▶ What the exercise asks:
Repeat every line of the material, character for character.

▶ Records for processing:
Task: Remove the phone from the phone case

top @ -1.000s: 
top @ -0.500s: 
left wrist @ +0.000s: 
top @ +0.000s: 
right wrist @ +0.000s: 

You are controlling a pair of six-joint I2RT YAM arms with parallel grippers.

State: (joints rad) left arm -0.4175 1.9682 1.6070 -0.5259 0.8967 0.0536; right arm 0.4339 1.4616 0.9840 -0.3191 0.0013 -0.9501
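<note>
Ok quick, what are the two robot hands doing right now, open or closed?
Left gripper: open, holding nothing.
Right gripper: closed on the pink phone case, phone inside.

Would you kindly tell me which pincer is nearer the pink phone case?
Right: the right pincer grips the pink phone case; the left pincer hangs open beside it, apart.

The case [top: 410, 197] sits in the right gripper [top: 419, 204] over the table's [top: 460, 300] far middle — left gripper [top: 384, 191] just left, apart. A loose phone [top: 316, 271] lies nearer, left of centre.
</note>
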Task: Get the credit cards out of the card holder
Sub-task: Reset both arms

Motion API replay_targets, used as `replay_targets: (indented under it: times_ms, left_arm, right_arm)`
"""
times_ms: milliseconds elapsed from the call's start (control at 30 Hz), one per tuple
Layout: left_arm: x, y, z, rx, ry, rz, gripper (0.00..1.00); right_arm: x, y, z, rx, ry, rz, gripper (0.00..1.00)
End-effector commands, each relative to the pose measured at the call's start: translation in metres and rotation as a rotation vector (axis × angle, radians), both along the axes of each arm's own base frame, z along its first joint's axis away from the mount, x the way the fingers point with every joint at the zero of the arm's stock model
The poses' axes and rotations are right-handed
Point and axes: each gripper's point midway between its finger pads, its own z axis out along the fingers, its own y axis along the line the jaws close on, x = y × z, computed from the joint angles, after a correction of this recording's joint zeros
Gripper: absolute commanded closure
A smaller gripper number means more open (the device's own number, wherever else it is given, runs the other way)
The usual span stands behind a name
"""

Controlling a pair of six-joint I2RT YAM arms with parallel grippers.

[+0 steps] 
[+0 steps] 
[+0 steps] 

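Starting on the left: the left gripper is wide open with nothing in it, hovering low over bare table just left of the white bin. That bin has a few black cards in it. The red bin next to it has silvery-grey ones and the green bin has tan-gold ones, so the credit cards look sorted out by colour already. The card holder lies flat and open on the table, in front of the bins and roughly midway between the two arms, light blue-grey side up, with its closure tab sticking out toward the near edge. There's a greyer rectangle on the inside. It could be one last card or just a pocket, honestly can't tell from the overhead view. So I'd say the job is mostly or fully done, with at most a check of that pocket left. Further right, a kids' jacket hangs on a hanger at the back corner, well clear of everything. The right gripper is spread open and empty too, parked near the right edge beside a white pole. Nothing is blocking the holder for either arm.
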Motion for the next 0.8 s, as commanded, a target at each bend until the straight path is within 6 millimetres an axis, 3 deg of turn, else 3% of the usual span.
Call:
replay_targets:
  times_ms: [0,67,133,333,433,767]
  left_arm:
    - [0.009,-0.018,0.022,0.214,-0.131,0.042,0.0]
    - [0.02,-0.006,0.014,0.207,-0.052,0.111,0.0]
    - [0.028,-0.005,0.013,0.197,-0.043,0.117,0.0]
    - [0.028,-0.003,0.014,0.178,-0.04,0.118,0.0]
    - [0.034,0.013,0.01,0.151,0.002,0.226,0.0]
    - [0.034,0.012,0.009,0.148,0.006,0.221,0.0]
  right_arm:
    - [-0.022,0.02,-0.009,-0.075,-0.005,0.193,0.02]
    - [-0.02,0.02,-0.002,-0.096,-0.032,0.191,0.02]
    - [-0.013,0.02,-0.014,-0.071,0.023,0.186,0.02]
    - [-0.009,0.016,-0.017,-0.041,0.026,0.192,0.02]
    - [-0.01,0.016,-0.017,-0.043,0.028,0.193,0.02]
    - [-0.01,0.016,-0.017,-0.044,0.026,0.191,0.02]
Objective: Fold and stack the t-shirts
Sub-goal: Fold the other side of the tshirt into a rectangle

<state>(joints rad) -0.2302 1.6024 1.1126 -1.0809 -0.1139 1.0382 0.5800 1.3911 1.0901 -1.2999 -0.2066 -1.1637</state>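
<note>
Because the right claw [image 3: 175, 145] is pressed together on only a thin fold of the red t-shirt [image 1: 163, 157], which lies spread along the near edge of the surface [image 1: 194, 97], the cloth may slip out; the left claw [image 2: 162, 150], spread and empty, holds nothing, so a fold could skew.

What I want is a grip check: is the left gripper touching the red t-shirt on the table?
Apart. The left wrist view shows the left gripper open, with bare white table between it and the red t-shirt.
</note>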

▶ Exercise solution:
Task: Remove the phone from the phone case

top @ -1.000s: 
top @ -0.500s: 
left wrist @ +0.000s: 
top @ +0.000s: 
right wrist @ +0.000s: 

You are controlling a pair of six-joint I2RT YAM arms with parallel grippers.

State: (joints rad) left arm -0.4175 1.9682 1.6070 -0.5259 0.8967 0.0536; right arm 0.4339 1.4616 0.9840 -0.3191 0.0013 -0.9501
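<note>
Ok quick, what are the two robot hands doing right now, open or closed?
Left gripper: open, holding nothing.
Right gripper: closed on the pink phone case, phone inside.

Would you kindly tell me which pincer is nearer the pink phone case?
Right: the right pincer grips the pink phone case; the left pincer hangs open beside it, apart.

The case [top: 410, 197] sits in the right gripper [top: 419, 204] over the table's [top: 460, 300] far middle — left gripper [top: 384, 191] just left, apart. A loose phone [top: 316, 271] lies nearer, left of centre.
</note>
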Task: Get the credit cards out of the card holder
Sub-task: Reset both arms

Motion API replay_targets, used as `replay_targets: (indented under it: times_ms, left_arm, right_arm)`
"""
times_ms: milliseconds elapsed from the call's start (control at 30 Hz), one per tuple
Layout: left_arm: x, y, z, rx, ry, rz, gripper (0.00..1.00); right_arm: x, y, z, rx, ry, rz, gripper (0.00..1.00)
End-effector commands, each relative to the pose measured at the call's start: translation in metres and rotation as a rotation vector (axis × angle, radians), both along the axes of each arm's own base frame, z along its first joint's axis away from the mount, x the way the fingers point with every joint at the zero of the arm's stock model
The poses' axes and rotations are right-handed
Point and axes: each gripper's point midway between its finger pads, its own z axis out along the fingers, its own y axis along the line the jaws close on, x = y × z, computed from the joint angles, after a correction of this recording's joint zeros
Gripper: absolute commanded closure
A smaller gripper number means more open (the device's own number, wherever else it is given, runs the other way)
The usual span stands behind a name
"""

Controlling a pair of six-joint I2RT YAM arms with parallel grippers.

[+0 steps] 
[+0 steps] 
[+0 steps] 

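Starting on the left: the left gripper is wide open with nothing in it, hovering low over bare table just left of the white bin. That bin has a few black cards in it. The red bin next to it has silvery-grey ones and the green bin has tan-gold ones, so the credit cards look sorted out by colour already. The card holder lies flat and open on the table, in front of the bins and roughly midway between the two arms, light blue-grey side up, with its closure tab sticking out toward the near edge. There's a greyer rectangle on the inside. It could be one last card or just a pocket, honestly can't tell from the overhead view. So I'd say the job is mostly or fully done, with at most a check of that pocket left. Further right, a kids' jacket hangs on a hanger at the back corner, well clear of everything. The right gripper is spread open and empty too, parked near the right edge beside a white pole. Nothing is blocking the holder for either arm.
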Motion for the next 0.8 s, as commanded, a target at each bend until the straight path is within 6 millimetres an axis, 3 deg of turn, else 3% of the usual span.
Call:
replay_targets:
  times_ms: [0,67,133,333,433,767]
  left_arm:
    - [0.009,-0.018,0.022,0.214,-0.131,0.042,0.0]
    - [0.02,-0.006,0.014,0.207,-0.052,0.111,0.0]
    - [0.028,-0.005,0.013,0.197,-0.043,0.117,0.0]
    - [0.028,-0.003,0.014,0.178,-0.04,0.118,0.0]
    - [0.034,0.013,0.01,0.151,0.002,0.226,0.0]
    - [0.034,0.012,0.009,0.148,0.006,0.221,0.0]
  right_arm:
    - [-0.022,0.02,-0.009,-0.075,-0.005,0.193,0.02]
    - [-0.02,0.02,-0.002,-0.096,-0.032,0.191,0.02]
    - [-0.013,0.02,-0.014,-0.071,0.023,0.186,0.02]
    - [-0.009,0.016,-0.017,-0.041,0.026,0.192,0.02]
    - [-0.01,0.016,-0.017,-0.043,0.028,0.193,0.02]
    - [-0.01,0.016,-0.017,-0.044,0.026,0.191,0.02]
Objective: Fold and stack the t-shirts
Sub-goal: Fold the other side of the tshirt into a rectangle

<state>(joints rad) -0.2302 1.6024 1.1126 -1.0809 -0.1139 1.0382 0.5800 1.3911 1.0901 -1.2999 -0.2066 -1.1637</state>
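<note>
Because the right claw [image 3: 175, 145] is pressed together on only a thin fold of the red t-shirt [image 1: 163, 157], which lies spread along the near edge of the surface [image 1: 194, 97], the cloth may slip out; the left claw [image 2: 162, 150], spread and empty, holds nothing, so a fold could skew.

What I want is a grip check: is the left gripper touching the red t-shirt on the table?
Apart. The left wrist view shows the left gripper open, with bare white table between it and the red t-shirt.
</note>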

At this point, the answer is complete.